Die Orgel ist in der evangelischen St. Leonhardskirche in Knittlingen still geblieben an diesem Tag. Ein Gottesdienst fand dennoch statt, und dies an einem gänzlich unüblichen Ort. Pfarrer Bernhard Körner hatte zu einem Tauffest in das Paul-Kieselmann-Bad eingeladen.
Auf der dort vorhandenen Bühne war ein Altar aufgebaut. Die Jugendband HomeRun gestaltete mit überwiegend englischem Liedgut den Gottesdienst musikalisch. Die meisten der recht zahlreichen Teilnehmer saßen auf dem Rasen, da es an Sitzgelegenheiten fehlte. Das Laubdach eines großen Ahorns spendete Schatten. Die strahlende Sonne erfreute natürlich die vielen Badegäste, für die das Bad auch an diesem Vormittag zur Verfügung stand.
Rund um den 24. Juni, dem Johannistag, der zu Ehren Johannes des Täufers in christlichen Kirchengemeinden gefeiert wird, hatte die evangelische Kirche Deutschlands dazu aufgerufen, die Taufe zu feiern. „Viele Gründe, ein Segen. Deine Taufe“, so hieß das Leitwort der Aktion.
Mädchen führen Spiel zur Taufe in Knittlinger Bad auf
„Die Taufe ist ein Herzstück christlichen Glaubens und das Zeichen, dass man sein Leben Gott anvertraut“, predigte der Pfarrer. Drei Mädchen führten ein lustiges Anspiel vor, in dem es um ewig sichtbare Tattoos ging, aber die neuesten Aqua-Tattoos seien unsichtbar, doch man spüre sie trotzdem.
Der Pfarrer nahm das Stichwort auf. „Man kann die Taufe durchaus mit einem Tattoo vergleichen. Getauft bleibt man ein Leben lang, sich enttaufen geht nicht. Und ähnlich einem Aqua-Tatoo ist Gott unser unsichtbares Tattoo. Man sieht ihn nicht, doch er ist allgegenwärtig und man spürt, dass es ihn gibt und er uns Kraft und Liebe schenkt.“
Inzwischen recht angespannt fieberten die beiden Täuflinge Joshua, 13 Jahre, und Finn, zwölf Jahre alt, ihrem „Auftritt“ entgegen. Sie wurden auf die Bühne gerufen und ihre selbst gewählten Taufsprüche wurden vorgelesen, ihr christliches Bekenntnis gehört.
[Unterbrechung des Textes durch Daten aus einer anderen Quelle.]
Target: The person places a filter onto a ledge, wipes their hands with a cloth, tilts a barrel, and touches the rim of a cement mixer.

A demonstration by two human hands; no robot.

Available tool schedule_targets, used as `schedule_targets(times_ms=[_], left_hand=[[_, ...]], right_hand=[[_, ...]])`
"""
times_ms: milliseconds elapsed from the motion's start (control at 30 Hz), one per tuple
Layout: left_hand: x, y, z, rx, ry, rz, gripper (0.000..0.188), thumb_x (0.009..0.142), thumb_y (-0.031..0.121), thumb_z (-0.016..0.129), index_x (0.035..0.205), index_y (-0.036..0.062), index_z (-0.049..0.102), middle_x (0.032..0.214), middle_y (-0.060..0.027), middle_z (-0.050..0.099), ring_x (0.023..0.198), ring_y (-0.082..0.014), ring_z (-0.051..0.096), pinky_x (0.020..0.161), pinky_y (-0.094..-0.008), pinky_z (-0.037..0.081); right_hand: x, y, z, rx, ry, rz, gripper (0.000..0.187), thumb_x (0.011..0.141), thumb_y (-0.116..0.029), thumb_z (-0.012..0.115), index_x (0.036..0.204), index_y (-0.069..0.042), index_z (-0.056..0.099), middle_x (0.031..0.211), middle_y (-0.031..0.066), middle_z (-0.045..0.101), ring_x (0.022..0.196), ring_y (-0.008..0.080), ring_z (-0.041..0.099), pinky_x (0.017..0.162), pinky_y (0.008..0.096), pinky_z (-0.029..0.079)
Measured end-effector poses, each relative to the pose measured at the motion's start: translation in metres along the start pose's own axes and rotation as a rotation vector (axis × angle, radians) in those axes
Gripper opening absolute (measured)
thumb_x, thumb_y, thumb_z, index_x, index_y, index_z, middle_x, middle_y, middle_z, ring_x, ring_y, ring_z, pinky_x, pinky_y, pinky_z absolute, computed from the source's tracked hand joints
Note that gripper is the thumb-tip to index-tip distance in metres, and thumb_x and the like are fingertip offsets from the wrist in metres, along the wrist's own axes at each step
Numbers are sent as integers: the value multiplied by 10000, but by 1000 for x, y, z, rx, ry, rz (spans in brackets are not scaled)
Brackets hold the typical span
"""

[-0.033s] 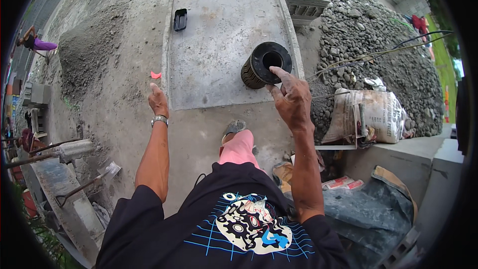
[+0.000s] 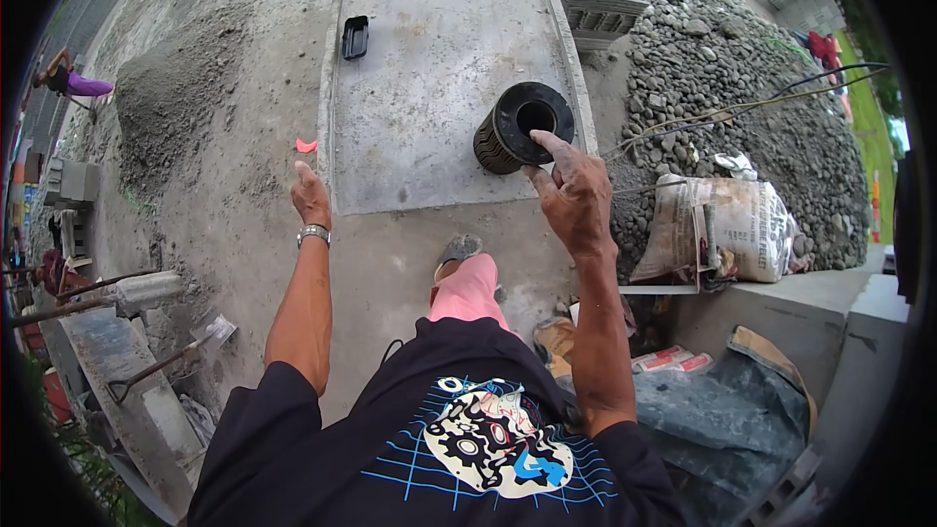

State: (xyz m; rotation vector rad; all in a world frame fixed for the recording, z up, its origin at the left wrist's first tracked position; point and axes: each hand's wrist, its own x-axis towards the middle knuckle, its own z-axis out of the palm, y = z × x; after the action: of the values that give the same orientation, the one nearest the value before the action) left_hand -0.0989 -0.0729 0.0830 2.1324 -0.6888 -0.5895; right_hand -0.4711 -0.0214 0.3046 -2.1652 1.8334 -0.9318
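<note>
A black pleated filter cylinder (image 2: 500, 146), with a round hole in its top ring, stands tilted near the right rim of a grey flat-topped table with raised sides (image 2: 420, 127). My right hand (image 2: 574, 185) grips its near rim, index fingertip at the hole and thumb against the outer edge. My left hand (image 2: 310, 200), dusty and with a metal watch on the wrist, is beside the table's left edge; its fingers are mostly hidden. Just beyond its fingertip is a small pink scrap (image 2: 306, 146). A small black tray (image 2: 355, 38) lies on the table's far left.
A gravel heap (image 2: 703, 88) and a full white sack (image 2: 722, 224) lie to the right, near stacked grey blocks (image 2: 600, 12). On the left are a sand pile (image 2: 176, 98) and a shovel (image 2: 176, 359). Cables (image 2: 742, 109) cross the gravel. A person (image 2: 73, 83) stands far left.
</note>
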Motion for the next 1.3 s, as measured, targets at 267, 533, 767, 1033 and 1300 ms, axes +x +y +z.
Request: schedule_targets(times_ms=[267,533,767,1033,1300], left_hand=[[-9,11,11,42,25,59,766,944,557,302,680,-128,523,663,-314,540,668,-438,505,702,-503,388],[-7,17,19,63,-97,34,763,944,547,299,690,-129,545,674,-314,552,666,-437,508,707,-505,391],[-11,26,37,85,-143,87,771,932,558,298,730,-118,610,790,-352,600,822,-509,568,786,-513,417],[1,32,31,134,-121,110,804,927,592,284,726,-117,606,774,-352,593,808,-506,566,767,-517,416],[60,19,-37,118,92,81,848,915,616,280,746,-152,597,800,-368,596,838,-486,583,801,-508,413]], right_hand=[[-7,-2,-9,-122,-56,67,541,721,-213,780,1227,-167,596,673,7,515,631,178,511,703,343,393],[0,1,-5,-196,109,151,834,653,-464,818,1311,-71,489,941,112,556,860,266,559,809,405,427],[5,25,19,10,178,249,1035,604,-452,860,1388,0,357,1277,224,464,1210,353,452,1013,442,392],[-38,67,14,1027,582,622,679,758,-341,753,1262,29,487,1161,140,589,1033,215,588,929,334,460],[-73,50,20,2043,721,809,407,849,-363,650,1128,-66,634,1121,81,661,1020,246,618,932,413,483]])
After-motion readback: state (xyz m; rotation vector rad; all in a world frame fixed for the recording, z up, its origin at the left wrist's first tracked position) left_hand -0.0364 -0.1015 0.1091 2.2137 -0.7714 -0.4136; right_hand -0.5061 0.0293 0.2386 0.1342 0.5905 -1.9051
Zeremonie in Badehose und T-Shirt
Dann machten sie sich, nun in ihrer „Festkleidung“ Badehose und T-Shirt, zusammen mit dem Pfarrer und ihren Familien und begleitet von vielen Gemeindemitgliedern auf den Weg zum „Taufbecken“. Der Pfarrer stieg in seiner Kutte in das frische Nass, vollzog nacheinander an beiden Jungen das Taufzeremoniell und tauchte sie tief ins Wasser ein. Mit dem Beifall vieler anderer Badegäste endete das Tauffest.
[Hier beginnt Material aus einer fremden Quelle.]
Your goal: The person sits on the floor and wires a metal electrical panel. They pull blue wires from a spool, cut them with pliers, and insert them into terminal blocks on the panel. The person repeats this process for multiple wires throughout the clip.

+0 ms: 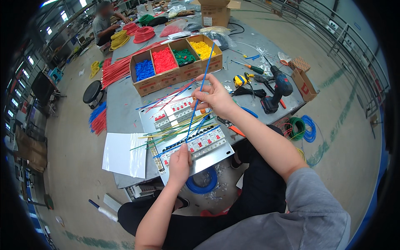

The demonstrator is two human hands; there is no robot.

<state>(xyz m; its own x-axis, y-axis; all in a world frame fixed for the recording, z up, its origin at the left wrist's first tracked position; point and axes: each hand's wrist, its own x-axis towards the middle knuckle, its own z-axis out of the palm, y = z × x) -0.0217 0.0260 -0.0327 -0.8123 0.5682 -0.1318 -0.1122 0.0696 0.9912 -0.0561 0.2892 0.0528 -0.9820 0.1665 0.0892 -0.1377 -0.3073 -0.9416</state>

„Mich taufen zu lassen, das habe ich als 16-Jähriger entschieden. Die Freiheit der eigenen Entscheidung will ich meinen Kindern auch gewähren“, erwiderte Joshuas Vater Daniel Kastner auf Nachfrage, warum jetzt die Taufe des Sohnes und nicht als Säugling. „Ich möchte am Konfi 8 teilnehmen, und das kann ich nur, wenn ich getauft bin“, erklärte Finn, „Konfi 8 ist für Jugendliche in meinem Alter die Vorbereitung auf die Konfirmation.“
Ältere Besucherinnen hatten Vertrautes in diesem Gottesdienst vermisst. „Zu viel Englisch“, so eines der Argumente. „Das bedaure ich. Das Programm hat HomeRun überwiegend wohl im Sinne der Jugendlichen gestaltet. Generationenkonflikte dieser Art erlebe ich immer wieder“, meinte der Pfarrer dazu.